21 février 1944 : l’ensemble du groupe Manouchian est liquidé par les nazis au Mont-Valérien. Ce destin tragique restera dans les mémoires via la tristement célèbre affiche rouge immortalisée par Aragon : les Allemands la placardent dans tout Paris au moment du massacre pour dénoncer les actes de terrorisme commis par ces résistants. S’inspirant d’une des expressions imprimées sur cette affiche, Robert Guediguian tourne L’Armée du crime en 2009 pour raconter le parcours de Missak Manouchian et ses amis.
Défendre ses convictions et sa terre d’accueil
Car c’est une histoire d’amitié que le réalisateur déroule en deux heures dix de récit. D’amitié, d’amour, de valeurs, de rigueur. Comment devient-on résistant ? En 1969, Melville s’était penché sur le quotidien de L’Armée des ombres, dans une œuvre absolument sidérante de justesse et de profondeur. Ici, c’est l’émergence du sentiment de résistance qui est approché, la prise de conscience, le désir d’agir, par la violence au besoin, la colère qu’il faut dompter si l’on veut devenir efficace tout en restant juste.

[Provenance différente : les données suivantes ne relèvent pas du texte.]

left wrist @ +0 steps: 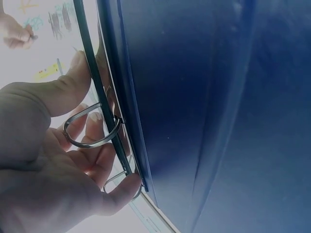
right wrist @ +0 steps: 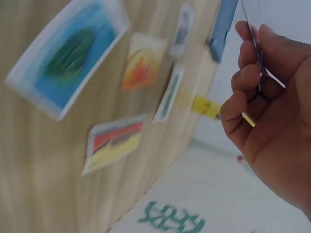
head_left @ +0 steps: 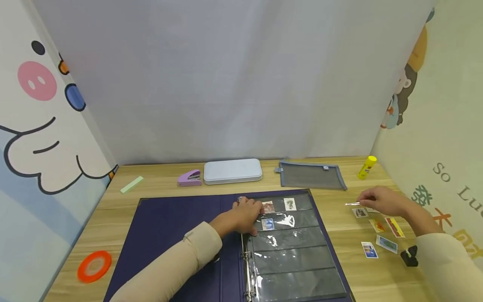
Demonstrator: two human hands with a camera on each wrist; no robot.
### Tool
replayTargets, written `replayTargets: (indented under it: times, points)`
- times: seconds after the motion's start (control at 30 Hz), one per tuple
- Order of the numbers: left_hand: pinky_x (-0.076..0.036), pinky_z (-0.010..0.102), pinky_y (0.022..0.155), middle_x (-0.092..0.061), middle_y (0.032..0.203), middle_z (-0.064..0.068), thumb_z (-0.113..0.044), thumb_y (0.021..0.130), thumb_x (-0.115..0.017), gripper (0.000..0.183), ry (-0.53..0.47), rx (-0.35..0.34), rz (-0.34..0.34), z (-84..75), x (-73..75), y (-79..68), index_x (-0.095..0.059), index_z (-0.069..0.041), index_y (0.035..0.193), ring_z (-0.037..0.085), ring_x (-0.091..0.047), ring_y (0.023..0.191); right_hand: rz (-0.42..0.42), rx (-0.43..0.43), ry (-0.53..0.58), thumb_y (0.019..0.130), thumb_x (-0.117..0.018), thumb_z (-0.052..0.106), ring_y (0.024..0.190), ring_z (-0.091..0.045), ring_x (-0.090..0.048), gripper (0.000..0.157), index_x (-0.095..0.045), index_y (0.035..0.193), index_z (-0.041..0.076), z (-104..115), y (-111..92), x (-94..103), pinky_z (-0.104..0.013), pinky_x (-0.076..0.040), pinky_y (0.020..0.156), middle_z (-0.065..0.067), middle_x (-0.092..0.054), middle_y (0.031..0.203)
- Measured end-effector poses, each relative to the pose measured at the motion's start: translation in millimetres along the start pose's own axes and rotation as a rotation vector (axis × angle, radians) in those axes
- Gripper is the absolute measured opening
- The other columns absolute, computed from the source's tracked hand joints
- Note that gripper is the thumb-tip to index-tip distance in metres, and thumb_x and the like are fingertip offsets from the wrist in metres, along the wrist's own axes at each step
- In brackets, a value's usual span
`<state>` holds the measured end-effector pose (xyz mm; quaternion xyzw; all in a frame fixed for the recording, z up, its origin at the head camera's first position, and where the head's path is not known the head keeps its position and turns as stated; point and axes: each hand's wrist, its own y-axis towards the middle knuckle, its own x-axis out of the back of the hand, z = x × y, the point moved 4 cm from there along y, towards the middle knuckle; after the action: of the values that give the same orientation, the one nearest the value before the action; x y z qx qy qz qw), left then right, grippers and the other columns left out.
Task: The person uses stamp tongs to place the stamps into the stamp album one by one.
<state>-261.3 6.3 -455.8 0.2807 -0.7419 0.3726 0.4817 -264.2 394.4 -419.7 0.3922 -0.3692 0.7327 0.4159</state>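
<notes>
My left hand [head_left: 245, 216] rests on the upper inner edge of a black stamp page [head_left: 294, 260] in an open dark blue ring binder [head_left: 177, 226]. In the left wrist view, its fingers spread around a metal ring [left wrist: 92, 144] at the page's edge. Clear pockets near that hand hold a blue stamp [head_left: 268, 224], a reddish stamp [head_left: 268, 206] and a pale stamp [head_left: 289, 204]. My right hand [head_left: 383, 199] pinches thin metal tweezers [head_left: 351, 204] over several loose stamps, among them a grey one [head_left: 360, 212] just below the tips.
Along the back lie a purple stapler [head_left: 190, 178], a pale case [head_left: 232, 171], a grey mesh pouch [head_left: 313, 175] and a yellow glue stick [head_left: 367, 167]. A black clip [head_left: 409, 256] sits at right; an orange tape ring [head_left: 84, 270] and green strip [head_left: 132, 184] lie left.
</notes>
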Motion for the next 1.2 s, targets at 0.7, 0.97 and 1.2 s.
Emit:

Investi progressivement dans les FTP-MOI, Francs-tireurs et partisans – Main-d’œuvre immigrée de Paris, Manouchian, d’origine arménienne, fédère autour de lui des Italiens, des Espagnols qui ont fui le régime de Franco, des juifs, des Roumains, des Hongrois, communistes et d’origine étrangère, mais qui veulent défendre leurs convictions et leur terre d’accueil face à l’envahisseur. Il en canalise l’énergie, cadre les rancœurs, et mène ainsi une trentaine d’opérations, avant que tous soient raflés, torturés puis finalement condamnés à mort.
S’improviser guerrier
Construisant son film autour de l’interprétation d’un Simon Abkarian charismatique et humain, Guédiguian convoque ses acteurs fétiches, Jean-Pierre Daroussin ou Ariane Askaride, en plus de Robinson Stevenin ou Virginie Ledoyen, pour évoquer cette douloureuse et belle histoire, avec la simplicité, la clarté qu’on lui connaît. Pas de grands passages d’éloquence, ni de séquences spectaculaires, le propos est concentré sur la manière dont ces individus vont harmoniser banalité et combat au quotidien.
D’aucuns ont reproché au réalisateur son manque d’exactitude historique, la liberté prise avec les faits. Mais ce n’est pas la vocation première de L’Armée du crime, dont le titre, ironiquement, confronte la volonté nazie de noircir ces hommes et le point de vue d’être humain de Manouchian et son entourage, obligés par les circonstances de s’improviser guerriers et tueurs en dépit de leur conscience, sachant pertinemment ce qui les attend s’ils se font arrêter, mais prêts à en subir les circonstances malgré tout, et le sourire aux lèvres s’il le faut.
De ce point de vue, L’Armée du crime est à rapprocher du très bon film Anthropoïd, dédié à l’histoire du commando qui exécuta le général SS Heydrich, à la source de l’extermination des juifs. Il interroge par ailleurs la marge d’action de l’artiste par rapport au récit de l’Histoire. L’exactitude scientifique doit-elle primer par rapport à la restitution de l’émotion, du positionnement de l’homme face à des événements exceptionnels avec lesquels il doit composer ? Ou bien l’art a-t-il pour objectif de s’approprier cette part de sensibilité et d’affect que la science doit laisser à l’écart ? La problématique demeure, sans réponse, hormis celle de garder la mémoire de ces individus, héros malgré eux, par les livres, les documentaires, la fiction.